**Exercise objective**
Leave every picture out, and give again exactly the lines from the one containing "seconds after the" through the end of the listing.
Segment Start: Provided data
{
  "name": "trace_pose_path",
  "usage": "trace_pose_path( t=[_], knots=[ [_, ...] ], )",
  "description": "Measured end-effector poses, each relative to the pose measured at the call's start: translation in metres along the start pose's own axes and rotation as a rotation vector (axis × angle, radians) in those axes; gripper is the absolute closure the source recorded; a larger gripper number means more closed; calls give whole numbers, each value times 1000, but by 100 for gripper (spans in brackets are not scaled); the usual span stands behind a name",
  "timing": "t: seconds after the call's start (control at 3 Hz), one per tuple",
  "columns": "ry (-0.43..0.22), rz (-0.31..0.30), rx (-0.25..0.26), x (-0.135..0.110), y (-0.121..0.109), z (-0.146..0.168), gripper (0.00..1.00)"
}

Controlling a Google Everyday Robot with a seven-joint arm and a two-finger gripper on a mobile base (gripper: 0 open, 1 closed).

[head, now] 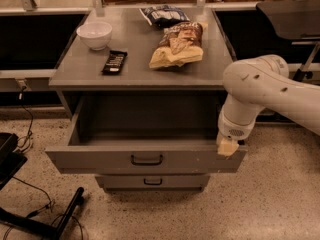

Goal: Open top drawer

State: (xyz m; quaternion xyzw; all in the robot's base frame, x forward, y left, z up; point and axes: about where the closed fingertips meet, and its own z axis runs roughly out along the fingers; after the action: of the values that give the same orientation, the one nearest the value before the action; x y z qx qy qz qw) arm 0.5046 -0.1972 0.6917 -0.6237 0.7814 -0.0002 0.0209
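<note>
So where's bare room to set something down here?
Bare: the cabinet top between black packet and chip bag, its front right corner, and inside the open top drawer. Crowded at the back: white bowl, dark bag. The gripper sits at the drawer's right front corner.

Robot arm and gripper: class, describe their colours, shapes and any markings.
The arm is white, smooth and rounded, with small dark dots on its shell. The gripper, at the top drawer's right front corner, looks pale tan. No cables show.
</note>
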Motion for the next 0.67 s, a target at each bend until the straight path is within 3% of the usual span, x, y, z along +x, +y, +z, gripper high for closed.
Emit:
trace_pose_path(
  t=[0.67],
  knots=[
    [19,7,-79,29,43,-10,100]
  ],
)
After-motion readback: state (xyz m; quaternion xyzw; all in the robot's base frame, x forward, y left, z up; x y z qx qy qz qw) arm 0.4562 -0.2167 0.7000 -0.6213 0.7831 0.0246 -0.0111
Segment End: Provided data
**Solved problem**
  "timing": "t: seconds after the call's start (control at 3 Hz), one per tuple",
  "columns": "ry (-0.43..0.22), rz (-0.31..0.30), rx (-0.25..0.26), x (-0.135..0.110), y (-0.121..0.109), z (-0.146..0.168), gripper (0.00..1.00)"
}

Controlling a Google Everyday Robot with a seven-joint arm and a two-finger gripper on a mobile base (gripper: 0 open, 1 closed).

[head, now] 

Goal: Open top drawer

State: (xyz m; quaternion xyzw; all in the robot's base frame, x forward, y left, z up; point and axes: about where the closed fingertips meet, and its own z axis runs roughly out along the fingers; after the action: of the values that give the same orientation, the one nearest the value before the action; x y z qx qy qz qw) arm 0.5046 -0.1972 0.6917 -0.6237 0.7814 -0.0002 0.0209
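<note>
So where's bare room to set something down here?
Bare: the cabinet top between black packet and chip bag, its front right corner, and inside the open top drawer. Crowded at the back: white bowl, dark bag. The gripper sits at the drawer's right front corner.

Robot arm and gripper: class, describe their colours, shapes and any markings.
The arm is white, smooth and rounded, with small dark dots on its shell. The gripper, at the top drawer's right front corner, looks pale tan. No cables show.
</note>
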Motion for the next 0.67 s, a target at each bend until the straight path is within 3% of the usual span, x, y, z along +x, +y, +z, gripper high for closed.
Emit:
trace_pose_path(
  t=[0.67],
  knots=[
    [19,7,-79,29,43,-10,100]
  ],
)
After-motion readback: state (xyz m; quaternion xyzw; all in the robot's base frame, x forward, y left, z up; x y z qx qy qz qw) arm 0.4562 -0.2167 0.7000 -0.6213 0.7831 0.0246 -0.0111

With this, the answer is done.